> [PROBLEM STATEMENT]: Determine how many lines of the material hold the word "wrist", and answer with the number only.

> [RECORDED INFORMATION]:
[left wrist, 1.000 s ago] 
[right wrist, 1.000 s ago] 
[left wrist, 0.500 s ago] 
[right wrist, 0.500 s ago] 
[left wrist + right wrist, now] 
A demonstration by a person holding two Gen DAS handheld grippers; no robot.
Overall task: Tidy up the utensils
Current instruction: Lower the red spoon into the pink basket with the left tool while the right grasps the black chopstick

> [RESPONSE]: 5